Assignment: Repeat the whole listing below precisely. Omit all pictures.

Data provided:
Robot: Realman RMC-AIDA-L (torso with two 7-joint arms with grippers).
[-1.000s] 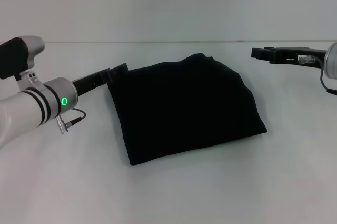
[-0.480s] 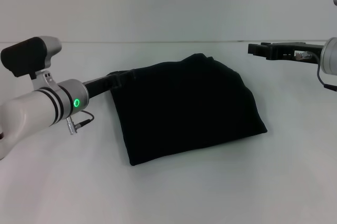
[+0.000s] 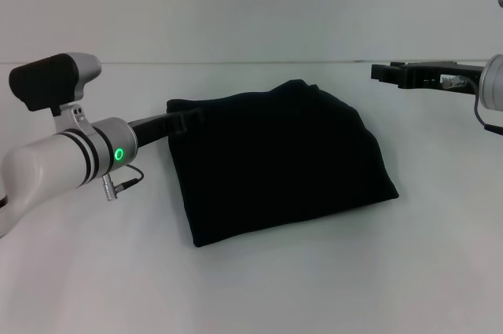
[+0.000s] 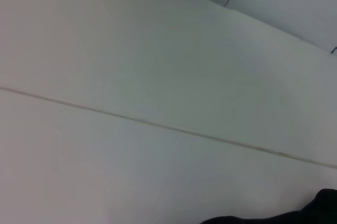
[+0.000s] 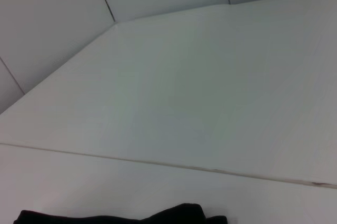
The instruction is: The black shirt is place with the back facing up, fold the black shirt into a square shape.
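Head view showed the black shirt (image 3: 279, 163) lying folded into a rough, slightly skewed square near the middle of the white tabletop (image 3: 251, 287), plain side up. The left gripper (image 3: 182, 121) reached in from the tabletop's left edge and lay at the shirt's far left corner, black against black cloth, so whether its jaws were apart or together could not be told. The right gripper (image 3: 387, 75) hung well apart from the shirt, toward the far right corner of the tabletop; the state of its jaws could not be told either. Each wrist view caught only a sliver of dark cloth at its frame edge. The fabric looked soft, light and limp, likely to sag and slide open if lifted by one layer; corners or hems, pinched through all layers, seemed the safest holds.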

Result below:
Robot: Realman RMC-AIDA-L (torso with two 7-joint arms with grippers).
[-1.000s] 
[-0.480s] 
[+0.000s] 
[+0.000s] 
[+0.000s] 
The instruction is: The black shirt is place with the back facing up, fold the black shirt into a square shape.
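Head view showed the black shirt (image 3: 279, 163) lying folded into a rough, slightly skewed square near the middle of the white tabletop (image 3: 251, 287), plain side up. The left gripper (image 3: 182, 121) reached in from the tabletop's left edge and lay at the shirt's far left corner, black against black cloth, so whether its jaws were apart or together could not be told. The right gripper (image 3: 387, 75) hung well apart from the shirt, toward the far right corner of the tabletop; the state of its jaws could not be told either. Each wrist view caught only a sliver of dark cloth at its frame edge. The fabric looked soft, light and limp, likely to sag and slide open if lifted by one layer; corners or hems, pinched through all layers, seemed the safest holds.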

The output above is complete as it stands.